▶ **EXERCISE INSTRUCTIONS**: In the listing below, look for "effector" and copy every line that has it.

▶ **SOURCE DATA**:
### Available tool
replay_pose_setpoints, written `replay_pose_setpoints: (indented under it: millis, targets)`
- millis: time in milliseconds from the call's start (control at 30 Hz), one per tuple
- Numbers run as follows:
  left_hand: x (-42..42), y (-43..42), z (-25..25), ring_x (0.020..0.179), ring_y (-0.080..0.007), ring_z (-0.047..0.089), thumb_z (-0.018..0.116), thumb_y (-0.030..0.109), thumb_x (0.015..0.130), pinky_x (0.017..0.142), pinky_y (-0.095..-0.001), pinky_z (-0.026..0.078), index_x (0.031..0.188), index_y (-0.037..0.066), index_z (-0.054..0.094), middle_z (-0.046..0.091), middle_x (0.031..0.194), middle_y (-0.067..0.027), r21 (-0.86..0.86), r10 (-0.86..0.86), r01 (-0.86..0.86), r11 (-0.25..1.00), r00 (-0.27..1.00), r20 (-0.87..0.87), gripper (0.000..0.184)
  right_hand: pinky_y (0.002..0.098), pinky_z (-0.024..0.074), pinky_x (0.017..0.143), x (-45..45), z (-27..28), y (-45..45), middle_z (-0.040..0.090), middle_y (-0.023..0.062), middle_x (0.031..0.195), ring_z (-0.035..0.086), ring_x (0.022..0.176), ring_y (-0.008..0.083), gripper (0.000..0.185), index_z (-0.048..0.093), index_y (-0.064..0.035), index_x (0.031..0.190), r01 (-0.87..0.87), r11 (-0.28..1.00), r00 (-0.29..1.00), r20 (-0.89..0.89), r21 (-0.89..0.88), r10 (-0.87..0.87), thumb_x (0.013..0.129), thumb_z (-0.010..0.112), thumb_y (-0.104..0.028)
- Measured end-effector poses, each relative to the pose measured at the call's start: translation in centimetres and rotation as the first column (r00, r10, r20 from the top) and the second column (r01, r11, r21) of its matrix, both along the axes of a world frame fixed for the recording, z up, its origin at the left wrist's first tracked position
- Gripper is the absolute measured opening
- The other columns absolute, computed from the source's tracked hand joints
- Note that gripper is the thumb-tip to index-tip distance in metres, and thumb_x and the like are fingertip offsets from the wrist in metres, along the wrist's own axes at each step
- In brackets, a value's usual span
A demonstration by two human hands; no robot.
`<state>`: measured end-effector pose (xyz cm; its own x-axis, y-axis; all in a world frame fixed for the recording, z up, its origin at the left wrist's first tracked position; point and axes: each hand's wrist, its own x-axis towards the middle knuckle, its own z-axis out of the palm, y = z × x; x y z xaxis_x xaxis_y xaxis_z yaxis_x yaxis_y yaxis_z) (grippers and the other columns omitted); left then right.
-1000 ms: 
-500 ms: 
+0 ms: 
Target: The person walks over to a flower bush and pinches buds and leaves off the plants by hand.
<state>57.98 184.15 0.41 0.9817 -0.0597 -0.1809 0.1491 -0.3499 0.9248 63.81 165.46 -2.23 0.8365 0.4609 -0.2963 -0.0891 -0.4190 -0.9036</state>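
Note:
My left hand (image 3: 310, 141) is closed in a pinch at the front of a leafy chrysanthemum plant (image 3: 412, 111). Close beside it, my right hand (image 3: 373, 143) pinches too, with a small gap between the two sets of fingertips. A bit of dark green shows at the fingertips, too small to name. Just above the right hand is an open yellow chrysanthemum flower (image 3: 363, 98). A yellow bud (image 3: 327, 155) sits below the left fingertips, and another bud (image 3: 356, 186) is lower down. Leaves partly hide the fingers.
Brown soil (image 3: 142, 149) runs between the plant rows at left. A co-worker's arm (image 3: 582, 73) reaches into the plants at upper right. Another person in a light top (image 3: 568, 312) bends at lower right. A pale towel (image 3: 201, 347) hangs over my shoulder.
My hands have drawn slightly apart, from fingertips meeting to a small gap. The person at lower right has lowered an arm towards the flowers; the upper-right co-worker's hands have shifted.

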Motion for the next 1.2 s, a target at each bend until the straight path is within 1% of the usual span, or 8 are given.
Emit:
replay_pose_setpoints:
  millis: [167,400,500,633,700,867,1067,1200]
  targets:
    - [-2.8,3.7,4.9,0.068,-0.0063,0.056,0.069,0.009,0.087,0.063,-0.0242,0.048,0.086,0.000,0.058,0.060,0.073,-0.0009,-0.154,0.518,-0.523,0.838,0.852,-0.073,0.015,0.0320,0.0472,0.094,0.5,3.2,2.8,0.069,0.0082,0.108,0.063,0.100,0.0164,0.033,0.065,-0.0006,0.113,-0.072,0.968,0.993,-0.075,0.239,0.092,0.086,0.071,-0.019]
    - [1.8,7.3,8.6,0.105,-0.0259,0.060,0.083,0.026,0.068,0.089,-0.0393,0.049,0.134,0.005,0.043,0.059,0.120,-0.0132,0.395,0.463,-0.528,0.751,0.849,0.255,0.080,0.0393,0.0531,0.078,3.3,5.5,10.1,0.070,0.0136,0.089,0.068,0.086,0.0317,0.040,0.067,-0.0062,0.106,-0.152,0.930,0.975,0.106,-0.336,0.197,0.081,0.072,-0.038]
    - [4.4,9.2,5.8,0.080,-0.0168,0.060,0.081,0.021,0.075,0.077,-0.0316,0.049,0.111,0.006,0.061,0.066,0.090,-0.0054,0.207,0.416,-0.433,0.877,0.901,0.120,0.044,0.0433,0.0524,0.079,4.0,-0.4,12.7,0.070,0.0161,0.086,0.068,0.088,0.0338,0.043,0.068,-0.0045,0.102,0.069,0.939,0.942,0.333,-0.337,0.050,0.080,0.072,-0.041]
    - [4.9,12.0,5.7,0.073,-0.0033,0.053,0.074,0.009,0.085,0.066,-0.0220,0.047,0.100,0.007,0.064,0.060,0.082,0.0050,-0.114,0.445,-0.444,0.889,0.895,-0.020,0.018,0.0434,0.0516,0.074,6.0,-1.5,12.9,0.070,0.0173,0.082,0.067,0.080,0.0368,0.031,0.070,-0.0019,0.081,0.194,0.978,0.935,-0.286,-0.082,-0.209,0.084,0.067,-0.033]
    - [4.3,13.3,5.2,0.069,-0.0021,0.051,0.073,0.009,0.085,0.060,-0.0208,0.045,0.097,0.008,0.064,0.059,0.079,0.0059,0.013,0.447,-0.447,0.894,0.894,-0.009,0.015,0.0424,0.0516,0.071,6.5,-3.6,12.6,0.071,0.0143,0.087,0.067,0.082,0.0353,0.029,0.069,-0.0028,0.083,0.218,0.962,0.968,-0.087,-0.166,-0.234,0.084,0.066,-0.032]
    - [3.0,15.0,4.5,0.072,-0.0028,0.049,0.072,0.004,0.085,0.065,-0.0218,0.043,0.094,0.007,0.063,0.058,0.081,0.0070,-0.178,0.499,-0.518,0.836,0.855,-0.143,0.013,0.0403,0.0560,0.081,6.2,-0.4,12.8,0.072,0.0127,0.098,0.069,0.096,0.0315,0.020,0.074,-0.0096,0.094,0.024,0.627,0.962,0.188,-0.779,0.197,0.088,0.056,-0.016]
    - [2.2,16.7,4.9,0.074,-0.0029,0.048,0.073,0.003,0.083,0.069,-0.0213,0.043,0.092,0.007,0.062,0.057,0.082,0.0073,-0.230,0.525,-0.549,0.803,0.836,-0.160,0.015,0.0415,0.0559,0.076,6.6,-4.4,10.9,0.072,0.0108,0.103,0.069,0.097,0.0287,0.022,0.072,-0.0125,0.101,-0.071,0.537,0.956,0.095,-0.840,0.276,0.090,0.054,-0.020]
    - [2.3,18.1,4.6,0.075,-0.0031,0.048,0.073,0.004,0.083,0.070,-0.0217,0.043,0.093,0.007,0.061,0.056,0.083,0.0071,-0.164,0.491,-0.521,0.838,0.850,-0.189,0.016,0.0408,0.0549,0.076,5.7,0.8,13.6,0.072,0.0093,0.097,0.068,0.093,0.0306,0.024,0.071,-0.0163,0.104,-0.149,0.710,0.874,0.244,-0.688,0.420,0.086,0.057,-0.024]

▶ **RESULT FOR THIS TASK**:
- Measured end-effector poses, each relative to the pose measured at the call's start: translation in centimetres and rotation as the first column (r00, r10, r20 from the top) and the second column (r01, r11, r21) of its matrix, both along the axes of a world frame fixed for the recording, z up, its origin at the left wrist's first tracked position
`<state>`: measured end-effector pose (xyz cm; its own x-axis, y-axis; all in a world frame fixed for the recording, z up, its origin at the left wrist's first tracked position; point and axes: each hand's wrist, its own x-axis towards the middle knuckle, its own z-axis out of the palm, y = z × x; x y z xaxis_x xaxis_y xaxis_z yaxis_x yaxis_y yaxis_z) (grippers and the other columns omitted); left then right.

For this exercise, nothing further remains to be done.